Key contributions of the paper include:
1. Extensive survey of state-of-the-art authorship attribution methods.
2. Classification of methods based on model characteristics.
3. Discussion of available datasets and evaluation criteria.
4. Analysis of challenges and limitations.
5. Identification of potential future research directions.
The paper also discusses various feature types used in authorship attribution, including text-based and code-based features, and their effectiveness in different contexts. Text-based features cover lexical, syntactic, semantic, n-gram-based, content-specific, and application-specific aspects, while code-based features focus on programming style and structure.

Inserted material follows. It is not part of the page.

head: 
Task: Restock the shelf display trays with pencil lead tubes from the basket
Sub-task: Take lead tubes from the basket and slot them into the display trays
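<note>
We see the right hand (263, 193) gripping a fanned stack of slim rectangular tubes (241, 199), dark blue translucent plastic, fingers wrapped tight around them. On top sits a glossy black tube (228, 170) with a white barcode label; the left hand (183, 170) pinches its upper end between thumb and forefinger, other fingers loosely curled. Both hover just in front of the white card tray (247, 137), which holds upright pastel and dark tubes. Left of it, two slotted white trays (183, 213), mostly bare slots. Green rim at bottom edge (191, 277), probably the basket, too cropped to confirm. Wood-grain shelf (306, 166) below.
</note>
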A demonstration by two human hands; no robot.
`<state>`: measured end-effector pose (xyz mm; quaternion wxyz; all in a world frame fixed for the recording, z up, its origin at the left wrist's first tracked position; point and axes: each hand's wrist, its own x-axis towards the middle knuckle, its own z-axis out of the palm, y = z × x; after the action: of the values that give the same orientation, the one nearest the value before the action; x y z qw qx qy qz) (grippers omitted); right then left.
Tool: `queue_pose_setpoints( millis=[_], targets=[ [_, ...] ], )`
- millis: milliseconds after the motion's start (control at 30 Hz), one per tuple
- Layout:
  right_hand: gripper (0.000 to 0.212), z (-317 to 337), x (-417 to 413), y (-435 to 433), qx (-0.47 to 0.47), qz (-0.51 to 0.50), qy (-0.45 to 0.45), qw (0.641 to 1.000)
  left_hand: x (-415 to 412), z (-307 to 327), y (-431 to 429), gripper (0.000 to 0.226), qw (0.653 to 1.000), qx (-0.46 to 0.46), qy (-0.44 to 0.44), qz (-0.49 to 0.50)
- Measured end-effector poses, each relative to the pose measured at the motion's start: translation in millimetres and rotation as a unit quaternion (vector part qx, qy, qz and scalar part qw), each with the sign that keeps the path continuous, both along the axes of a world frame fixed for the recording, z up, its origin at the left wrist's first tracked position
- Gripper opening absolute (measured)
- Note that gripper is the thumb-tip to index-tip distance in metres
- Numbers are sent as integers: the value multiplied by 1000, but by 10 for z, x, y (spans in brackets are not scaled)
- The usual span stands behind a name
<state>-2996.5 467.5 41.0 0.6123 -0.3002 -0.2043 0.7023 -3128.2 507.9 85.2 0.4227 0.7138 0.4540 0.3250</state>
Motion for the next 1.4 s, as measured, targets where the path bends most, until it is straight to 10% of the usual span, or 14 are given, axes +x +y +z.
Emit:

The authors highlight the strengths and weaknesses of each method, emphasizing the need for more interpretable and explainable models. They also suggest that deep learning models can capture more distinct features and provide better results for complex attribution problems. The paper concludes with a synthesis of the existing techniques and a taxonomy of feature types, providing a comprehensive resource for researchers and practitioners in the field of authorship attribution.The paper "Authorship Attribution Methods, Challenges, and Future Research Directions: A Comprehensive Survey" by Xie He, Arash Habibi Lashkari, Nikhil Vombatkere, and Dilli Prasad Sharma provides a comprehensive overview of authorship attribution methods, their applications, and future research directions. The authors categorize the existing techniques into five main groups: stylistic, statistical, language, machine learning, and deep learning models. Each category is detailed with specific methods and their performance, datasets, challenges, and limitations.
Key contributions of the paper include:
1. Extensive survey of state-of-the-art authorship attribution methods.
2. Classification of methods based on model characteristics.
3. Discussion of available datasets and evaluation criteria.
4. Analysis of challenges and limitations.
5. Identification of potential future research directions.
The paper also discusses various feature types used in authorship attribution, including text-based and code-based features, and their effectiveness in different contexts. Text-based features cover lexical, syntactic, semantic, n-gram-based, content-specific, and application-specific aspects, while code-based features focus on programming style and structure.
The authors highlight the strengths and weaknesses of each method, emphasizing the need for more interpretable and explainable models. They also suggest that deep learning models can capture more distinct features and provide better results for complex attribution problems. The paper concludes with a synthesis of the existing techniques and a taxonomy of feature types, providing a comprehensive resource for researchers and practitioners in the field of authorship attribution.